But Why Am I Telling You this? You Are Not Even Here: Against Defining the Suburb

By | 1 February 2018

Cul-de-sac 3

The first time I recall hearing a poem read aloud which was not to do with the ANZACs, or my mother reading us Sylvia Plath, was Ricky Gervais reading John Betjeman’s ‘Slough’ in an episode of The Office – about as complete an evisceration of the humdrum surburban life as possible. In that tradition, you also have Stevie Smith’s jocularly contemptuous ‘Suburban Classes’, Michael Blumenthal’s scornful villanelle ‘Suburban’ and the Bulletin doggerel that is referenced in McCooey’s essay.

All this mockery reads the same to me as poems like David Malouf’s ‘suburban’: an attempt to catch a total essence which reveals an anxiety about the possibility of the whole which could never be fulfilled, something grasped at which was never reachable. And true. The nature of the suburb is that it cannot be taken as a whole. Our ‘suburb’ – sub-urb – becomes a stage for a universal kind of drama. But I feel this misreads the suburb. Approaching the suburb without an externalised set of someone else’s assumptions – communicating from, rather than to – with the uncertain integrity of belonging, is worth the walk on the hissing lawns.

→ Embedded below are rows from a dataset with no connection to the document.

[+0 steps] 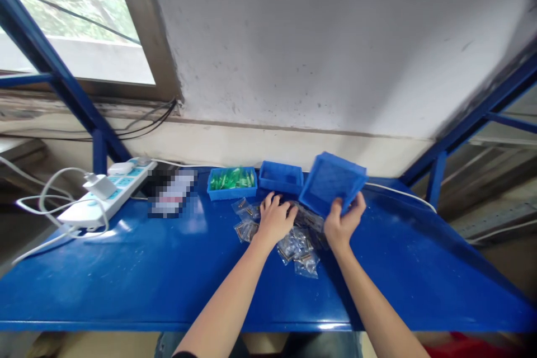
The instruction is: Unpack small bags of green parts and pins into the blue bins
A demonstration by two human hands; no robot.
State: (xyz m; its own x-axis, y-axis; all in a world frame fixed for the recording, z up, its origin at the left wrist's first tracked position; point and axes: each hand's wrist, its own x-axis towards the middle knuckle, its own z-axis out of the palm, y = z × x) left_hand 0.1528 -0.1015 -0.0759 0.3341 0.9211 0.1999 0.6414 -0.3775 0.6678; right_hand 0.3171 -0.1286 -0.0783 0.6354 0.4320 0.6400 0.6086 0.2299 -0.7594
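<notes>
My right hand [344, 220] grips the lower edge of a blue plastic bin [333, 183], which is tilted above the table with its underside or inside toward me; I cannot tell which. Below and left of it lies a pile of small clear plastic bags [296, 243] with dark and brass-coloured small parts in them. On the pile's left side rests my left hand [276, 218], fingers spread over the bags. Behind it stand a blue bin [280, 177] and, to its left, another blue bin [232, 196] filled with green pieces [232, 178].
A white power strip [104, 196] with plugs and looping white cables lies on the left of the blue table [168, 274]. A blurred-out flat object [172, 193] is beside it. Blue frame posts rise at both sides, with a wall and window behind.
</notes>
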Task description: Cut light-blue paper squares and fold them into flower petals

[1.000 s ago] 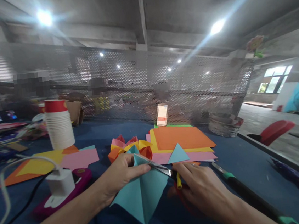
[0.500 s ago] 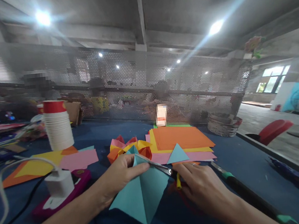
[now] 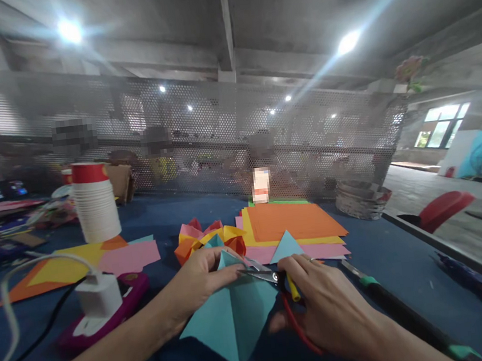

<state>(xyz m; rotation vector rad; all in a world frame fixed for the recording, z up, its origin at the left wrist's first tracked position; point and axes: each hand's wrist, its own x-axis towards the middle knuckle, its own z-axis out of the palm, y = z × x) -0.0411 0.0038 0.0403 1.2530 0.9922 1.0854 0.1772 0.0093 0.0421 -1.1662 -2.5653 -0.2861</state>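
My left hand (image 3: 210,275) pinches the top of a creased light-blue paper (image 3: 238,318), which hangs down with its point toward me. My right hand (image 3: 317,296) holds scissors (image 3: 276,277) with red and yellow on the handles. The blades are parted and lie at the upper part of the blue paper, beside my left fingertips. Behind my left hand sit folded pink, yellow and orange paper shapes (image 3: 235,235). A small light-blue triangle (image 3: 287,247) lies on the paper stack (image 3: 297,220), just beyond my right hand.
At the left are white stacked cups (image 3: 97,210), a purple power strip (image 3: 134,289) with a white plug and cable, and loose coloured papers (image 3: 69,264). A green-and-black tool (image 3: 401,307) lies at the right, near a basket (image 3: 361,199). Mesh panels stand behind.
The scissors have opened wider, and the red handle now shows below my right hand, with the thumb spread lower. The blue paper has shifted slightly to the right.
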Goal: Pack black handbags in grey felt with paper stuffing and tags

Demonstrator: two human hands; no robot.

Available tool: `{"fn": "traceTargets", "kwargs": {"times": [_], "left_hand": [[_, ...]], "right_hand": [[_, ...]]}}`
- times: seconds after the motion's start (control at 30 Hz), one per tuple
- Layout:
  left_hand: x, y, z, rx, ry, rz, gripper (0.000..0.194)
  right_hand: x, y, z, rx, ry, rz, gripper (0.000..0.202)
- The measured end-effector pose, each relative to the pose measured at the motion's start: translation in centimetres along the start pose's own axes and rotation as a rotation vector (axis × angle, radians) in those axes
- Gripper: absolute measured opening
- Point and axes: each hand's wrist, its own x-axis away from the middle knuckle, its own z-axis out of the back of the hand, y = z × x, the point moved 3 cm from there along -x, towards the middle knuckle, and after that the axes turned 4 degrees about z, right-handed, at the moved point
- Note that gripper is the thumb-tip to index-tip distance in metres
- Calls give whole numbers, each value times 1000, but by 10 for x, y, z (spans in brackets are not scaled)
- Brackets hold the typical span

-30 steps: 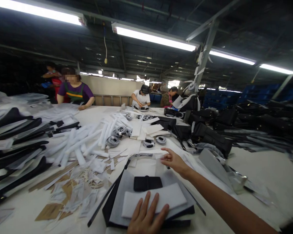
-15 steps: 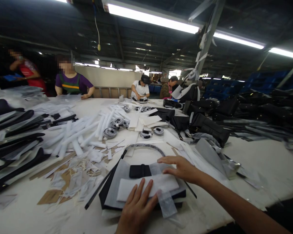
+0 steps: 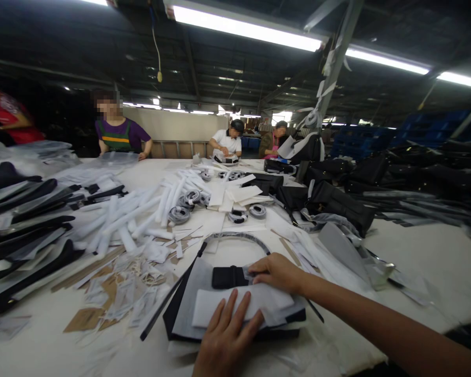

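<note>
A black handbag (image 3: 170, 319) lies on the table in front of me, its arched handle (image 3: 239, 236) wrapped in clear film. Pale tissue-like sheet (image 3: 194, 283) covers its front, leaving a black buckled tab (image 3: 224, 277) exposed. Across the lower front rests a white foam sheet (image 3: 204, 309). My left hand (image 3: 230, 335) lies on that foam with fingers spread. Just right of the tab, my right hand (image 3: 278, 272) has thumb and fingers closed on a translucent strip (image 3: 255, 280), mostly hidden by the hand.
White foam rolls (image 3: 121, 222), paper tags (image 3: 84, 318) and coiled straps (image 3: 178, 213) litter the table's left and middle. Black bag pieces (image 3: 27, 262) are stacked at left. More black bags (image 3: 329, 204) and film lie at right. Several people work beyond, including one in a green apron (image 3: 120, 137).
My right hand has moved left and its fingers have closed near the tab. The translucent strip no longer hangs over the foam's front edge. My left hand stays on the foam.
</note>
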Motion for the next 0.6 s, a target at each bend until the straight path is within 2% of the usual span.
{"fn": "traceTargets", "kwargs": {"times": [0.17,0.27,0.37,0.47,0.6], "left_hand": [[0,-1,-1,-9,22,-2,32],[-2,-1,1,-27,-5,-4,32],[-2,-1,0,-50,18,-8,35],[2,0,-5,-76,57,4,38],[6,1,-15,-158,64,2,37]], "right_hand": [[1,-5,0,31,17,43,13],[0,-8,1,55,28,33,13],[-5,-6,8,64,86,-26,15],[-16,2,18,57,142,-96,19],[-41,25,27,46,181,-172,20]]}}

A lawnmower is no longer bourgeois – it is de rigueur – and that squattocracy no longer hogs the roost when it comes to talking about the entrance and exits of a suburban poem. What McCooey was reading for, I think, was that sense of the whole. If a suburb is nothing, then … what is it? McCooey ends on a quixotic note – the ‘voice of suburbia does not require any smuggling in of the poetic, but the poetic cannot wholly voice suburbia.’ And this, I would say, is an oversight: suburban parts do not sum to its whole. To be a suburb is to be a part which is a whole.

If we are talking about the essential of the suburb it is not merely quantity – time and space – but also quality, making it important to speak quietly and clearly about suburbs as precisely as Gerald Murnane describes racing colours or the contents of his desk: the dim flat plural erases each, the map becomes the opposite of the territory. I am often struck by roadmaps and the arbitrariness of purported boundaries: what is the difference between Kenwick and Beckenham? Council rates? A bridge separates the towns, but it unites us as only an arbiter of space can, and every centimetre between has something different to speak. The suburb is, after all, in Australian unspoken parlance (“mate: someone you do not intend to do immediate harm to”) the home of the individual with ties, the one rooted and landed. In writing about suburbs as an ugly whole, you do get a tidier representation, but there is something profoundly useless about that, cruel as a census: you report what you are and have been, and that’s that. There is no looking.